> **Assignment**: For the data that follows, report how many lines include the string "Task", and write the number alone.

─── Dataset

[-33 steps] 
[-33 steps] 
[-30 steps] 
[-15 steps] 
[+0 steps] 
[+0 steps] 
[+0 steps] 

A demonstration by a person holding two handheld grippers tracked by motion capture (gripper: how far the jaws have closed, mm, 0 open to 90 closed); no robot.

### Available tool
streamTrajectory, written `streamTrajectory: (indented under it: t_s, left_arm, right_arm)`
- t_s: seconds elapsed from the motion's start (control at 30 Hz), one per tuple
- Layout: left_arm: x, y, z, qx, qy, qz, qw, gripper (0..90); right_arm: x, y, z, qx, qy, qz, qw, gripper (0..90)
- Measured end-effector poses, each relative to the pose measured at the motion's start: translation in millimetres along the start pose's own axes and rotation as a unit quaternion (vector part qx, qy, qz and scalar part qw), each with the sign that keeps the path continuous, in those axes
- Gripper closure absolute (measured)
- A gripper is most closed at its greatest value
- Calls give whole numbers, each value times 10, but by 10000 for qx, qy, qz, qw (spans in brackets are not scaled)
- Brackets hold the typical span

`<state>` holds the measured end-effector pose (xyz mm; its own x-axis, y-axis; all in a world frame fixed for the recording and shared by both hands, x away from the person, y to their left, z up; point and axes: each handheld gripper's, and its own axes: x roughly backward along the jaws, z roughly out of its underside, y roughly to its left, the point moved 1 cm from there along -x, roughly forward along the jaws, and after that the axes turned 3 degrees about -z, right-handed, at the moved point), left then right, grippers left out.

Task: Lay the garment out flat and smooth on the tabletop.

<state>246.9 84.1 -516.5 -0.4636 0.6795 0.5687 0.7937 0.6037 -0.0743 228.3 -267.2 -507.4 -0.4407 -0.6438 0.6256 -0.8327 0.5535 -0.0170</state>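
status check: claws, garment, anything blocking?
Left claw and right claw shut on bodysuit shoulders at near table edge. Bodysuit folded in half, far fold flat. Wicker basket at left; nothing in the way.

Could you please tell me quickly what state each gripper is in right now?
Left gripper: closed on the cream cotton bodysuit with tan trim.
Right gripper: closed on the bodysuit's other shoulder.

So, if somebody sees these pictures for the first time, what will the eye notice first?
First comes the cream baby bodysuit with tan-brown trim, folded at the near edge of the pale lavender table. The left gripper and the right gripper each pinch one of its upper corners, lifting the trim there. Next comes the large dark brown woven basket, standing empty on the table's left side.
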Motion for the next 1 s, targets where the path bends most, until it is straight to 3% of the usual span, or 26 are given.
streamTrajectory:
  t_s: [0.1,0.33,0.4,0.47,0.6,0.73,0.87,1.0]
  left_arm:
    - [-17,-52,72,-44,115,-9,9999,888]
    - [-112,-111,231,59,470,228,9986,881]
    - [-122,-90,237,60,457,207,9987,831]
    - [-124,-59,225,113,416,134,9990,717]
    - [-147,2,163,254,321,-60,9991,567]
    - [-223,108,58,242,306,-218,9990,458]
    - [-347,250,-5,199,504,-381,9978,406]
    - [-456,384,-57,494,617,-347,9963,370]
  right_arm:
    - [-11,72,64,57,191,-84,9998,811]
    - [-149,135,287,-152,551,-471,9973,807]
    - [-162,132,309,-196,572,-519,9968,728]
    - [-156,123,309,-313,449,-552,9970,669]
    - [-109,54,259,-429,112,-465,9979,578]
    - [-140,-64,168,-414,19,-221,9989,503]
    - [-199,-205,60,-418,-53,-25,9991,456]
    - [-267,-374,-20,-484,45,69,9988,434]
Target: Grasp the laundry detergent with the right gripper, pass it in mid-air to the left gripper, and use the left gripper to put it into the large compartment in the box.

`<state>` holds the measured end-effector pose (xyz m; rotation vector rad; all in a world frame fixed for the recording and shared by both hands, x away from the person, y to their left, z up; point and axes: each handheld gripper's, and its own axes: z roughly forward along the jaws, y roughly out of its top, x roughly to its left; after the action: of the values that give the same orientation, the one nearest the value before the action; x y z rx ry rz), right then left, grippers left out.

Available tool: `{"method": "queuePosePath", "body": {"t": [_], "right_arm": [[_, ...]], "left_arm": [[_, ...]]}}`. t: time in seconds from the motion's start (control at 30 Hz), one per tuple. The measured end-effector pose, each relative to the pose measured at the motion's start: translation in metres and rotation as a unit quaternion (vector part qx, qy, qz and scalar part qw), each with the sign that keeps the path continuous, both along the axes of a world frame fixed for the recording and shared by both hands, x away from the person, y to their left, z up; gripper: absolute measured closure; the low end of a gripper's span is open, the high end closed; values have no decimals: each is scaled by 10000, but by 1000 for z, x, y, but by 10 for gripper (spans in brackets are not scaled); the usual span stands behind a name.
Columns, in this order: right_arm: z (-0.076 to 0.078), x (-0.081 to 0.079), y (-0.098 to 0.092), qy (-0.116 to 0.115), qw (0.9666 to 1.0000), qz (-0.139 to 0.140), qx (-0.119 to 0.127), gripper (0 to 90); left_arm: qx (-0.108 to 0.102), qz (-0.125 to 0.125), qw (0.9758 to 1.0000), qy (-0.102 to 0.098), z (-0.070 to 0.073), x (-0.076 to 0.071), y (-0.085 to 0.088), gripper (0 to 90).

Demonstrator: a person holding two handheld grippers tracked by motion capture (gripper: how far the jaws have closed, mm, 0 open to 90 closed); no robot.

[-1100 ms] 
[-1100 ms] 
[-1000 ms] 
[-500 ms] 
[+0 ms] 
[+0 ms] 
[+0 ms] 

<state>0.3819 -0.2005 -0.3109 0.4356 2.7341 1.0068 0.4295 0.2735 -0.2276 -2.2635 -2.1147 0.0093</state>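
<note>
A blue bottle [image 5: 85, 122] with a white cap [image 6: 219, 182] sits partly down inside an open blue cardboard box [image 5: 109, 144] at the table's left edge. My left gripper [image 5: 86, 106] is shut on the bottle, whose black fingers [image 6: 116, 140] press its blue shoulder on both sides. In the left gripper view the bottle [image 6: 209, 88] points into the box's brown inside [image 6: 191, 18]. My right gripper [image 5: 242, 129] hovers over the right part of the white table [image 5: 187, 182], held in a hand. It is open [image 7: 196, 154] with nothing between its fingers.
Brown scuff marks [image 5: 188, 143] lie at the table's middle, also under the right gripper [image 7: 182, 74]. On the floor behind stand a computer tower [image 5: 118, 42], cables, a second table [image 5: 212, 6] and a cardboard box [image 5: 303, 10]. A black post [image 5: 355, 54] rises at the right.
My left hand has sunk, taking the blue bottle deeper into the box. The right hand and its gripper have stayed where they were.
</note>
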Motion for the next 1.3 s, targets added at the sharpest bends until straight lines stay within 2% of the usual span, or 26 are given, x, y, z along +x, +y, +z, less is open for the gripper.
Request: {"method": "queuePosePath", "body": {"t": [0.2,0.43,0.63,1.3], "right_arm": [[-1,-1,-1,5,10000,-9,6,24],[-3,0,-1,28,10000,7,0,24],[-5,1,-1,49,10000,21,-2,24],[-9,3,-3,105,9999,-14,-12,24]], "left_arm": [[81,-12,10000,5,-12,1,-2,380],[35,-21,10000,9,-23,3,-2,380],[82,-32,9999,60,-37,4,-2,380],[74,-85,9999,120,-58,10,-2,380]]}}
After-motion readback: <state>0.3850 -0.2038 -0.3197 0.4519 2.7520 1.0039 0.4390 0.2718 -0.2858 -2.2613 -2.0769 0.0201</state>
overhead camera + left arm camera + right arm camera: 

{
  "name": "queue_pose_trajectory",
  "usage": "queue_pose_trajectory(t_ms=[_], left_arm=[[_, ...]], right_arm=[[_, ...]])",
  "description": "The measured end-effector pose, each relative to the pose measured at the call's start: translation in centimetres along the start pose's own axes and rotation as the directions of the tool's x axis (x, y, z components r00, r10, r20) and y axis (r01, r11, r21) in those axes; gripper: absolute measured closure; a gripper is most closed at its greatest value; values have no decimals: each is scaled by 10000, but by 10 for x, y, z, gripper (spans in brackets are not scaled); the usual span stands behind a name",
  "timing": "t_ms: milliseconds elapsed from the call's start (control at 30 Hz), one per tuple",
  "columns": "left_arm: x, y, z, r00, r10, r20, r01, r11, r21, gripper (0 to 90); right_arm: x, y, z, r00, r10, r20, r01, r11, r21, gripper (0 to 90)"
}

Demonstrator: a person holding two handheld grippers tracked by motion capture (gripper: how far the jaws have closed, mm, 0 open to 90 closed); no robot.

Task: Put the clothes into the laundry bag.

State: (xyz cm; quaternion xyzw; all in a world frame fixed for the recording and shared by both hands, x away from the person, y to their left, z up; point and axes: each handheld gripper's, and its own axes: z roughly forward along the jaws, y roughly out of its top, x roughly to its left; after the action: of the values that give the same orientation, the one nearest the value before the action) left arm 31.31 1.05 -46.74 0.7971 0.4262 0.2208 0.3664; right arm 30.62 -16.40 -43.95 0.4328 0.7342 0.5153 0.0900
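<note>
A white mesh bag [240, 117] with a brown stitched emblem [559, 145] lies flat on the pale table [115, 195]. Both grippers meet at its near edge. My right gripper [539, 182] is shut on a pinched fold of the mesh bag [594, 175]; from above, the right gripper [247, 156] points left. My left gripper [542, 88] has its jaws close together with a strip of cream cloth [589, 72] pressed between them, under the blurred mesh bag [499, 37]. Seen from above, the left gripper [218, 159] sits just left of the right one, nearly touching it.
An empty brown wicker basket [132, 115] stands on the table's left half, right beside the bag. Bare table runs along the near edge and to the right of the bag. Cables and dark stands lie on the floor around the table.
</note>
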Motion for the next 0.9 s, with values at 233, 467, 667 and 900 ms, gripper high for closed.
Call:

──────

> **Expected output**: 2